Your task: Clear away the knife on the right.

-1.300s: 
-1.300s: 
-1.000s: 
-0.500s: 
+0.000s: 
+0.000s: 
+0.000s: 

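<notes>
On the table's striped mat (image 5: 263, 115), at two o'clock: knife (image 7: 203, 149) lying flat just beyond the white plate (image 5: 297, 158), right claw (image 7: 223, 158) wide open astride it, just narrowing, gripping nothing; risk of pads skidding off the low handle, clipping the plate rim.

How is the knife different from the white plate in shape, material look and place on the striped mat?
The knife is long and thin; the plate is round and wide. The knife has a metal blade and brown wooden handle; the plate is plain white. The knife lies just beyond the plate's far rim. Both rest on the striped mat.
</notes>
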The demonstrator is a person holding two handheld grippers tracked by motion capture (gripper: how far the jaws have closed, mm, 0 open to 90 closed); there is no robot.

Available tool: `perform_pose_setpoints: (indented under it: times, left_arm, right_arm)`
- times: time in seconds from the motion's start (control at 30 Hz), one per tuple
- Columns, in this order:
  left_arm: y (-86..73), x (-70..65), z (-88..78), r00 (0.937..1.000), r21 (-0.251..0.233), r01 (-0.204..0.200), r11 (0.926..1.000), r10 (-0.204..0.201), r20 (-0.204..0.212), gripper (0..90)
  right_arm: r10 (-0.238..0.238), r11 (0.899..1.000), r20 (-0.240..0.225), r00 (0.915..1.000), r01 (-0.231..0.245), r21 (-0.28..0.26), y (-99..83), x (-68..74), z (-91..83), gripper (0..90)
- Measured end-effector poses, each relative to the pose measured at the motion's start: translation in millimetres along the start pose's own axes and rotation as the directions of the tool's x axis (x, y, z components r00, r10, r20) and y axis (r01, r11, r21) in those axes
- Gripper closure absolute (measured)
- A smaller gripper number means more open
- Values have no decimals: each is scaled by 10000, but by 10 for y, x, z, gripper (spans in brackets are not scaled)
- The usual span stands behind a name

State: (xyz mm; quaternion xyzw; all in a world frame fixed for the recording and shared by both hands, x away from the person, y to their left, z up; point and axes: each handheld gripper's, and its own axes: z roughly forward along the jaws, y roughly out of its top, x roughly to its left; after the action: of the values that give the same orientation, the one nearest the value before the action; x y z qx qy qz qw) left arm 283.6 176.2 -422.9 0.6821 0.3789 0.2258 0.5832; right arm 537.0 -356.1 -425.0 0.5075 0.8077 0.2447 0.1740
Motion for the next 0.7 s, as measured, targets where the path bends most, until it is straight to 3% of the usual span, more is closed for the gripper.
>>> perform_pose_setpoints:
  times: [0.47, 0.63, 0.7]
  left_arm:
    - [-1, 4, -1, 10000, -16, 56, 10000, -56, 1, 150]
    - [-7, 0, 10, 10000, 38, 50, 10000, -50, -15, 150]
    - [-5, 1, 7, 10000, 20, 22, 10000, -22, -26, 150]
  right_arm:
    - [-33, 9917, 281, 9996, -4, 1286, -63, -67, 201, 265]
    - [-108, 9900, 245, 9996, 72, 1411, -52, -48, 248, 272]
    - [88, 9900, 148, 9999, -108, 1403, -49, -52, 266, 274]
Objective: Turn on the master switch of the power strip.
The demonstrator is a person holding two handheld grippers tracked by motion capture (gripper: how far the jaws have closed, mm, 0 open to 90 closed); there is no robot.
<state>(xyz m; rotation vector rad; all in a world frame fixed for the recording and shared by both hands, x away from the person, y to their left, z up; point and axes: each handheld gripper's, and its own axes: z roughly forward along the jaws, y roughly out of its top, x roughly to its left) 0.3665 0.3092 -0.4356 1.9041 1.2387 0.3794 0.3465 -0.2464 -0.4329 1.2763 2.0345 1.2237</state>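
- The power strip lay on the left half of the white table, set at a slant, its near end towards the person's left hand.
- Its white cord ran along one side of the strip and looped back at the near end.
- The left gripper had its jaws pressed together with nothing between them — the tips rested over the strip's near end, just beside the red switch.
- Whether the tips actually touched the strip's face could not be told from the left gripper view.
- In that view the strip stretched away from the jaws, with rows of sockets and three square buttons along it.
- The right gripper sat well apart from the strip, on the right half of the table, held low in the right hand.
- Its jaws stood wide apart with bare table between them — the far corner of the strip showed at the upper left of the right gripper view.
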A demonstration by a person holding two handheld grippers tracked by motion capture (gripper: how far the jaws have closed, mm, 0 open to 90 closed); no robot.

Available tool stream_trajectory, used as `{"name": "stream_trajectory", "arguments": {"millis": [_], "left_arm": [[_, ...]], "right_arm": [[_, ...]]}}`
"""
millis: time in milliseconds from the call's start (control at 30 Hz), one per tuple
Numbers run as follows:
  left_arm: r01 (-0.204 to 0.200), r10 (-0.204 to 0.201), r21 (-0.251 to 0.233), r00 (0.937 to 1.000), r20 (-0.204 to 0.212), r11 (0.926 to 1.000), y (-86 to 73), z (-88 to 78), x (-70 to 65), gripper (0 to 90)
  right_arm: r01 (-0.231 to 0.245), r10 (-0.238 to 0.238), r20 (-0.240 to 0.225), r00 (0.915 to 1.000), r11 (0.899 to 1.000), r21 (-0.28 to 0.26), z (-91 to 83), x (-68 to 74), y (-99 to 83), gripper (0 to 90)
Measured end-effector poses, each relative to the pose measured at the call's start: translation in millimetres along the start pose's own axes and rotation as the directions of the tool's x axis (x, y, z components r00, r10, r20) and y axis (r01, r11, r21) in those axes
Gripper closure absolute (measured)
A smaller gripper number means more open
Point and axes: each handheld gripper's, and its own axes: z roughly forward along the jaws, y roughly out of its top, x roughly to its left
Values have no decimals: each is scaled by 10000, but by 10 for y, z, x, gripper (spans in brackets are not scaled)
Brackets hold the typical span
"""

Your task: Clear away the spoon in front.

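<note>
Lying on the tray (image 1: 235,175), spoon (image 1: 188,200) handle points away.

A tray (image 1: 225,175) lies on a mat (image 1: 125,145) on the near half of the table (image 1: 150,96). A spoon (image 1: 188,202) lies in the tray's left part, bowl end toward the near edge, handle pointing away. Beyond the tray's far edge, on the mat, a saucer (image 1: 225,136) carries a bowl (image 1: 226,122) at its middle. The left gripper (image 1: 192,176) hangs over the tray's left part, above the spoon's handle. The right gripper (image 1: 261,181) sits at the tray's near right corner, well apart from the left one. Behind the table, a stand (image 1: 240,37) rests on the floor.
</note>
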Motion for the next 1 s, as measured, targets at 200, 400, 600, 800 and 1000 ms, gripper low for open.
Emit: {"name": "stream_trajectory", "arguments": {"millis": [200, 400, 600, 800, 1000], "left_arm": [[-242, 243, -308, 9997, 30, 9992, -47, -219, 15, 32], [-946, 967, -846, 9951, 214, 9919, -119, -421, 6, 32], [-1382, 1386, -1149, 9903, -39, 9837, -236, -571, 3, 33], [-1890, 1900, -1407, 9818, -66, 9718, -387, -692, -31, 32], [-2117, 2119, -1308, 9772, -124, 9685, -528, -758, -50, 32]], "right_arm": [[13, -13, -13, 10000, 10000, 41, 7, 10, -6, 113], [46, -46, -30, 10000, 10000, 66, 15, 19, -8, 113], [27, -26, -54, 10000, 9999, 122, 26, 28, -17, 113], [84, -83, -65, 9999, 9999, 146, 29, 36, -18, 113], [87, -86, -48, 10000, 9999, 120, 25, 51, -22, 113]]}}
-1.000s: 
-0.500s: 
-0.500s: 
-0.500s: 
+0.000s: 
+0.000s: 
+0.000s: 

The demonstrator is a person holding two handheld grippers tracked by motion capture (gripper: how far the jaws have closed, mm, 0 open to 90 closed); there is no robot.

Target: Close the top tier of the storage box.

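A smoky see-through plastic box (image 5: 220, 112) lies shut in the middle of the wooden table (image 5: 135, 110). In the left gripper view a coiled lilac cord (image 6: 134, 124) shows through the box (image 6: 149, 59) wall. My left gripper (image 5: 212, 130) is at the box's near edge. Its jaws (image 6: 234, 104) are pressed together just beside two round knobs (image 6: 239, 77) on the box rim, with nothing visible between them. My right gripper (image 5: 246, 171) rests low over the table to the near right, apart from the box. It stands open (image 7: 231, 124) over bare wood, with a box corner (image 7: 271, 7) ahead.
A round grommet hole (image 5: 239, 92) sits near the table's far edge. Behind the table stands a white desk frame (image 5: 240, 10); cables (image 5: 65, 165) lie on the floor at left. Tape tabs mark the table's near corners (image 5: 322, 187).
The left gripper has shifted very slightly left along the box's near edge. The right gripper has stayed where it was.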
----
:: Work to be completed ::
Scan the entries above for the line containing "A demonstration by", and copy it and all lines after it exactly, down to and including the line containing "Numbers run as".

:: Answer space ::
A demonstration by a person holding two handheld grippers tracked by motion capture (gripper: how far the jaws have closed, mm, 0 open to 90 closed); no robot.

Available tool stream_trajectory, used as `{"name": "stream_trajectory", "arguments": {"millis": [_], "left_arm": [[_, ...]], "right_arm": [[_, ...]]}}`
"""
millis: time in milliseconds from the call's start (control at 30 Hz), one per tuple
Numbers run as follows:

Nothing more remains in this exercise.